And because Gongyang’s children happened upon an arrowhead while they were playing, a weapon strictly forbidden in Banchon, Sa-kwang explores the shed where they were playing only to find a curiously locked door. (It’s Bang-won’s secret weapons basement.)
Moo-hyul only knows that the storage shed belongs to his grandmother when he comes upon Sa-kwang leaving it, and asks her what she was doing in there. She almost tells him the truth, but seems to decide that it’s not worth troubling him for.
King Taejo takes what will undoubtedly be an ill-advised trip away from the palace, leaving the young crown prince vulnerable. This, coupled with Jung Do-jeon’s sudden disappearance, leaves Bang-won stewing in his own anxiety. All he can think of is that smirk.

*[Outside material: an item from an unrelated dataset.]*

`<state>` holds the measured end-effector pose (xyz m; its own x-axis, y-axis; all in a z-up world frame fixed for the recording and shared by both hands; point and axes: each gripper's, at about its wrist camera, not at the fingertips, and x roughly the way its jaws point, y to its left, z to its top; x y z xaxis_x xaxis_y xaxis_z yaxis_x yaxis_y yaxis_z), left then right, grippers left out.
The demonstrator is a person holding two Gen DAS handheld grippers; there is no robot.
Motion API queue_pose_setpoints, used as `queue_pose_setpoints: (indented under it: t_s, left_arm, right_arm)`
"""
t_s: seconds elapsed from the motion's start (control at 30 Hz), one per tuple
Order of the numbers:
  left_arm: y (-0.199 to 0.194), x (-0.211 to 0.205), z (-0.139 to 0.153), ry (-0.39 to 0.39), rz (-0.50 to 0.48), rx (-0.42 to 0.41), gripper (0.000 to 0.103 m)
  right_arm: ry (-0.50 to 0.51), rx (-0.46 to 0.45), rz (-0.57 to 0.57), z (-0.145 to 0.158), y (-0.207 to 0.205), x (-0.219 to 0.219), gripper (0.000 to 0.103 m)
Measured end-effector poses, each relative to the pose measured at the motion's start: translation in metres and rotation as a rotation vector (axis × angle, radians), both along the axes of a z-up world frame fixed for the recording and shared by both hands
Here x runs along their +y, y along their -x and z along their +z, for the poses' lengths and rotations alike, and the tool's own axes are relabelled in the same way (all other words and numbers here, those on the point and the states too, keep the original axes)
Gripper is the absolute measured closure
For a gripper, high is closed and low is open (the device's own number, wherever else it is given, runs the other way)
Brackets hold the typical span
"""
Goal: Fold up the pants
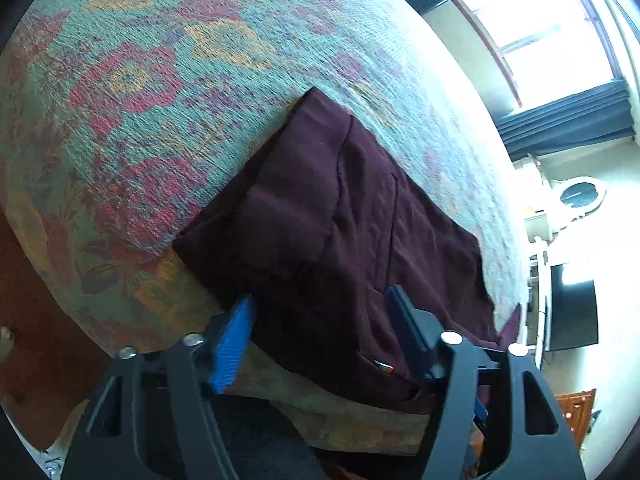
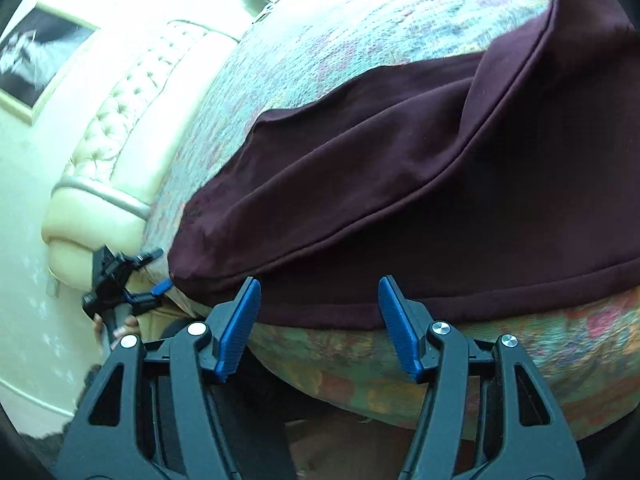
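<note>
The pants (image 1: 340, 232), dark maroon, lay on the bed (image 1: 160, 80), spread over its flowered cover near the edge closest to both cameras. In the left wrist view they formed a roughly folded slab with one layer lapped over another, and a small orange tag (image 1: 385, 367) showed near the lower hem.

The left gripper (image 1: 320, 316) had its blue fingers (image 1: 234, 340) spread wide, released, at the near edge of the cloth and gripping nothing; whether the tips touched the fabric could not be told.

In the right wrist view the pants (image 2: 400, 200) draped over the rounded bed edge (image 2: 360, 360), with a fold seam running diagonally. The right gripper (image 2: 318, 304) also stood released, its fingers (image 2: 240, 328) parted just below the hem. The left gripper (image 2: 120, 280) appeared small at the far end of the pants, beside a cream tufted headboard (image 2: 132, 112).
</note>
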<state>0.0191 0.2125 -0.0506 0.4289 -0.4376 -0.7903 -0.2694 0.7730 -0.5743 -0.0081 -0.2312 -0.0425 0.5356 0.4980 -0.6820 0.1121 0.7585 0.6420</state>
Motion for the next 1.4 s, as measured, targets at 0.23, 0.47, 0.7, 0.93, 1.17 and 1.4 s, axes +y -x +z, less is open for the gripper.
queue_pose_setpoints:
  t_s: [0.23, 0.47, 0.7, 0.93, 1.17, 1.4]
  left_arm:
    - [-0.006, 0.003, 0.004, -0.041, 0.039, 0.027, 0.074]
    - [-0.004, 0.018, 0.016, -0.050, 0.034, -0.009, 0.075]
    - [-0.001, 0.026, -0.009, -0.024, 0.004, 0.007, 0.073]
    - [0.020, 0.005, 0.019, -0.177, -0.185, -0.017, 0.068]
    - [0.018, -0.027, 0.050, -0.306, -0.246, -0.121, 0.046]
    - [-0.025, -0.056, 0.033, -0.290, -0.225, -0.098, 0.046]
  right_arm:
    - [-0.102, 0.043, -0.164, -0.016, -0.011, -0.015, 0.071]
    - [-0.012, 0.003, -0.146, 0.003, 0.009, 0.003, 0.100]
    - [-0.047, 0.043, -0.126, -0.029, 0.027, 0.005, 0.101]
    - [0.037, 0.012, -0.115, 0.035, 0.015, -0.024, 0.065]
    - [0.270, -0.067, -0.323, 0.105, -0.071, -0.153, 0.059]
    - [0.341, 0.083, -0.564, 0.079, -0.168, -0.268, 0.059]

No one else seems to know where Jung Do-jeon is either—and if they do, no one’s telling. I wouldn’t be surprised if Jung Do-jeon’s plan was just to leave for a while and drive Bang-won mad with paranoia, because that’s exactly what’s happening.

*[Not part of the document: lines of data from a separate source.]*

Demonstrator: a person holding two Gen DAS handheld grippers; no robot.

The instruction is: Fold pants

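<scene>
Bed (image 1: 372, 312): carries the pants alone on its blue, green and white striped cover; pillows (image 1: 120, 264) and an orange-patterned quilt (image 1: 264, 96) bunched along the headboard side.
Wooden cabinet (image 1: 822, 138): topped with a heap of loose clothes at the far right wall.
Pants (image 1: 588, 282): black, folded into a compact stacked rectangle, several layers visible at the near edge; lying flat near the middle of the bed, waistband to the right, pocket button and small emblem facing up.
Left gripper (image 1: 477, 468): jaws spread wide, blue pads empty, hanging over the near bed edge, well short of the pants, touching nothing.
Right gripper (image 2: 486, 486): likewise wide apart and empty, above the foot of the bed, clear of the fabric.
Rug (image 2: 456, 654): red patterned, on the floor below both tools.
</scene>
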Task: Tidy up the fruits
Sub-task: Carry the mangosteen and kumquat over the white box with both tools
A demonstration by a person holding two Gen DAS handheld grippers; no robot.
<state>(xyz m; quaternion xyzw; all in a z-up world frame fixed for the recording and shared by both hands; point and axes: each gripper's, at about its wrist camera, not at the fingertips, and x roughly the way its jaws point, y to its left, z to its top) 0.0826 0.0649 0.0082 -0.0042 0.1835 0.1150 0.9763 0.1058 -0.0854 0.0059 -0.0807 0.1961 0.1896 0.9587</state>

Bang-won gets an idea then as to what Jung Do-jeon could possibly be doing, and whatever it is, Nameless has caught onto it too. The thought is enough to keep Bang-won up that night, though he’s reluctant to believe what he’s thinking. Surely Jung Do-jeon isn’t planning to start a war to induce military reform… is he?
That’s the burning question on Bang-won’s mind as he confronts Boon-yi about that red envelope she returned to Jung Do-jeon only after she brokered a deal with him for her people to live in Banchon. Did she read what was inside?
Boon-yi takes the more diplomatic approach first, citing her responsibility as leader of Banchon to not divulge such information. Bang-won understands, which is why he’s not asking about what she read, but rather, whether she read it.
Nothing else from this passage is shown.